Comments 8. Benchmarking with literature for response/recovery time, response, and detection limit should be performed (see for instance: Spagnoli, E., Krik, S., Fabbri, B., Valt, M., Ardit, M., Gaiardo, A., ... & Guidi, V. (2021). Development and characterization of WO3 nanoflakes for selective ethanol sensing. Sensors and Actuators B: Chemical, 347, 130593. Chen, D., Hou, X., Wen, H., Wang, Y., Wang, H., Li, X., ... & Gao, L. (2009). The enhanced alcohol-sensing response of ultrathin WO3 nanoplates. Nanotechnology, 21(3), 035501. Ahmad, M. Z., Sadek, A. Z., Ou, J. Z., Yaacob, M. H., Latham, K., & Wlodarski, W. (2013). Facile synthesis of nanostructured WO3 thin films and their characterization for ethanol sensing. Materials Chemistry and Physics, 141(2-3), 912-919. Acharyya, S., Manna, B., Nag, S., & Guha, P. K. (2019, October). WO 3 nanoplates based chemiresistive sensor device for selective detection of 2-propanol. In 2019 IEEE SENSORS (pp. 1-4). IEEE.)

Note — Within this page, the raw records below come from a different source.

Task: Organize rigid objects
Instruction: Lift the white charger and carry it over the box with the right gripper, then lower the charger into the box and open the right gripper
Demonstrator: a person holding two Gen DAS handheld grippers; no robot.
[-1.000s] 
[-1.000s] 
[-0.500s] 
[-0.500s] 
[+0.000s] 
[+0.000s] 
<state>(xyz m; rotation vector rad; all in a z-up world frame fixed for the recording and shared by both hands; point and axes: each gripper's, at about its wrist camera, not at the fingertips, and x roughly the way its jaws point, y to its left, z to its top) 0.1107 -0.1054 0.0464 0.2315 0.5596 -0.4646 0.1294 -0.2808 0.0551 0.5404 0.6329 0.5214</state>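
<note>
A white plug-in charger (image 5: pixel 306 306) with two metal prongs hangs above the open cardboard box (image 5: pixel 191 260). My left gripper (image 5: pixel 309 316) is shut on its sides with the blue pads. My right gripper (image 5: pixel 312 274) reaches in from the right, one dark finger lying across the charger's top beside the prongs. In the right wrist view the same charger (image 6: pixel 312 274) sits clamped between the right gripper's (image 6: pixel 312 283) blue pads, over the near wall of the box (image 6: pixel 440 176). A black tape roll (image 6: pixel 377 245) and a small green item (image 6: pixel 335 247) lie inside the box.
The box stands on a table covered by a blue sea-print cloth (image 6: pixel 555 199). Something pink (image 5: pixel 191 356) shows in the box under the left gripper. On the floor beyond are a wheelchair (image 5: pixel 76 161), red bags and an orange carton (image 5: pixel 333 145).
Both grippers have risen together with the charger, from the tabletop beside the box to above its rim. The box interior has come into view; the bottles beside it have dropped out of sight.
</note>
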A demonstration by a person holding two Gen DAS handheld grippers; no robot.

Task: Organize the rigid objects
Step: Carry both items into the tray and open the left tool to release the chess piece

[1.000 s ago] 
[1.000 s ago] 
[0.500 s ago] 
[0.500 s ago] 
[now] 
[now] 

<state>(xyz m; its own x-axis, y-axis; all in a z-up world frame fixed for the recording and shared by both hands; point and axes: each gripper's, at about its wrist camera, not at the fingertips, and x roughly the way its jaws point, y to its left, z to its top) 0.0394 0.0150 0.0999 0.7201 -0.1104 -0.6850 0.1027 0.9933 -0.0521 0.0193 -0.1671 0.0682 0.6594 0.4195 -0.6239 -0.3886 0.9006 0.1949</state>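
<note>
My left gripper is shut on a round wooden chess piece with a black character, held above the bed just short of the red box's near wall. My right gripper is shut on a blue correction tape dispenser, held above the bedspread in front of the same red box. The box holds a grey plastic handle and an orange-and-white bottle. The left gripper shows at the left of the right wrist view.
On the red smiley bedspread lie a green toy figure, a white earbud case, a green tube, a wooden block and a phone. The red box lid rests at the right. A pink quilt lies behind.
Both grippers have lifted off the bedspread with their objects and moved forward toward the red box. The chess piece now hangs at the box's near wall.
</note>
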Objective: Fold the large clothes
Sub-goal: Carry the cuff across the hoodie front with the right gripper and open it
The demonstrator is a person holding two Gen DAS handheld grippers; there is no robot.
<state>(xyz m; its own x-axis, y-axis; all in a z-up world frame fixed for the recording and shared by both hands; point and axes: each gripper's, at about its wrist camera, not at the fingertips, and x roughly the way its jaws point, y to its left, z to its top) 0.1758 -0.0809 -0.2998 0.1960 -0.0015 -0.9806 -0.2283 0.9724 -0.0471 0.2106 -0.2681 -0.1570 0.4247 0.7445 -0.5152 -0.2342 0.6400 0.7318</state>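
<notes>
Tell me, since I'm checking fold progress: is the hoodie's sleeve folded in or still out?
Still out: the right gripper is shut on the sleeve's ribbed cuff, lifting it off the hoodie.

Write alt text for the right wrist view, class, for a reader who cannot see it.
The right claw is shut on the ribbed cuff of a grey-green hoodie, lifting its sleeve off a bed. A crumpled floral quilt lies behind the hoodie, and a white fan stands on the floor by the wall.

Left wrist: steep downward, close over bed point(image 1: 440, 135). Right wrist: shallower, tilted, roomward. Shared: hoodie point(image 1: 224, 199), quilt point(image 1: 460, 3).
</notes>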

Response 8. Thank you for your comment. A comparison of the characteristics of the sensor based on WO3-x/WS2 nanocomposite, obtained in this study, with literature data is presented in Table 1. Analysis of the results shows that the sensor layers produced in this study have the advantages of a low operating temperature, fast response, and recovery.

Relevant additions have been made to manuscript.

Comments 9. Reproducibility of the response should be assessed, performing cycles of exposures at the same concentration. Additionally, also stability over time needs to be considered.

Response 9. Thank you for your comment. The sensor's resistance response to 2000 ppm isopropanol was evaluated over 10 repeated cycles, as shown in the figure S1.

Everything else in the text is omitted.